Given that f takes a real number, multiplies it by 5 and then adds 4 to the result, then f(x) = ?.
Given that f takes a real number, doubles it, then subtracts the result from 11, then f(x) = ?.
- Answer
-
f takes an input x, doubles it to get 2x, and takes this away FROM 11, getting 11 − 2x. Therefore, f(x) = 11 − 2x.
Given that h takes a real number, doubles it, adds 5, then takes the square root of the result, then h(x) = ?.
In Exercises \(\PageIndex{45}\)-\(\PageIndex{54}\), evaluate the given function at the given value b.
f(x) = 12x + 2 for b = 6.
- Answer
-
Substitute 6 for x in 12x + 2 and simplify to get 74: f(6) = 12(6) + 2 = 74.
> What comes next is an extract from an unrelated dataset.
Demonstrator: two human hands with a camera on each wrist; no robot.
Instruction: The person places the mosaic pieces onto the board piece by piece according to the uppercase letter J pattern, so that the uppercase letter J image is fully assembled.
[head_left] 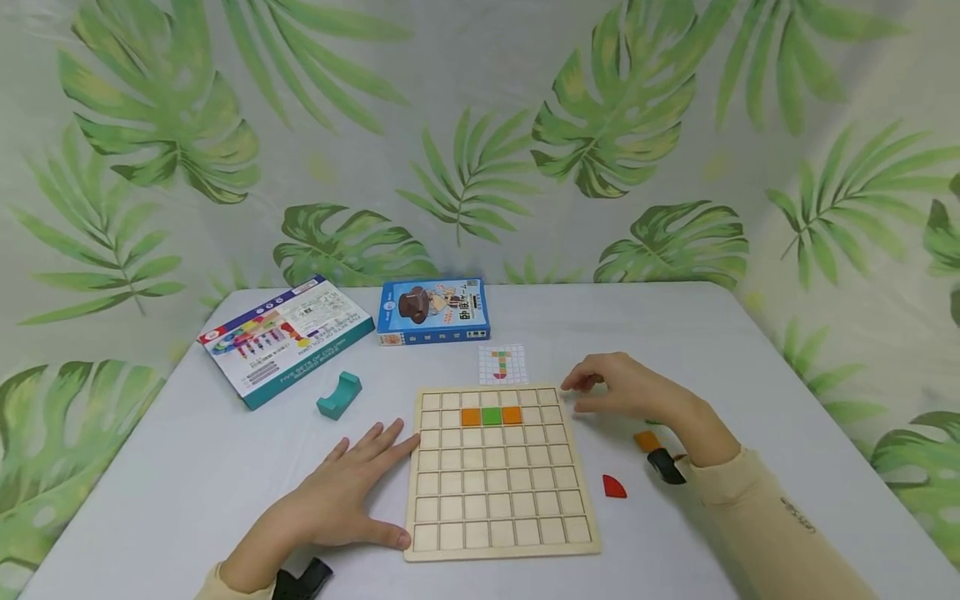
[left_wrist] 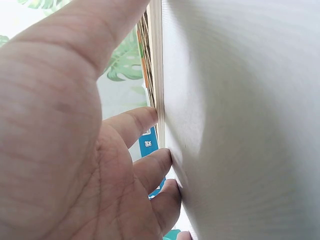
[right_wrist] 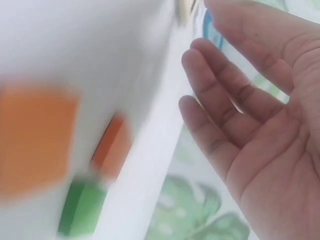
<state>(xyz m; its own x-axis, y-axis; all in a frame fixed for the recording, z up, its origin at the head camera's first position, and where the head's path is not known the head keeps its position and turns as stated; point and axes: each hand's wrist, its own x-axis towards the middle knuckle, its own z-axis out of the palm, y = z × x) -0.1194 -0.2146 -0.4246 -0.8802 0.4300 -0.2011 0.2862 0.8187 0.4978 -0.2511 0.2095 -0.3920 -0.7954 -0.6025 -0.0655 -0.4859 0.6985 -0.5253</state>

f(x) = −11x − 4 for b = −3.
f(x) = −9x − 1 for b = −5.
- Answer
-
Substitute −5 for x in −9x−1 and simplify to get 44: f(−5) = −9(−5)−1 = 44.
f(x) = 11x + 4 for b = −4.
f(x) = 4 for b = −12.
- Answer
-
f is a constant function, so f(x) = 4 for all x. Therefore, f(−12) = 4.
f(x) = 7 for b = −7.
f(x) = 0 for b = −7.
- Answer
-
f is a constant function, so f(x) = 0 for all x. Therefore, f(−7) = 0.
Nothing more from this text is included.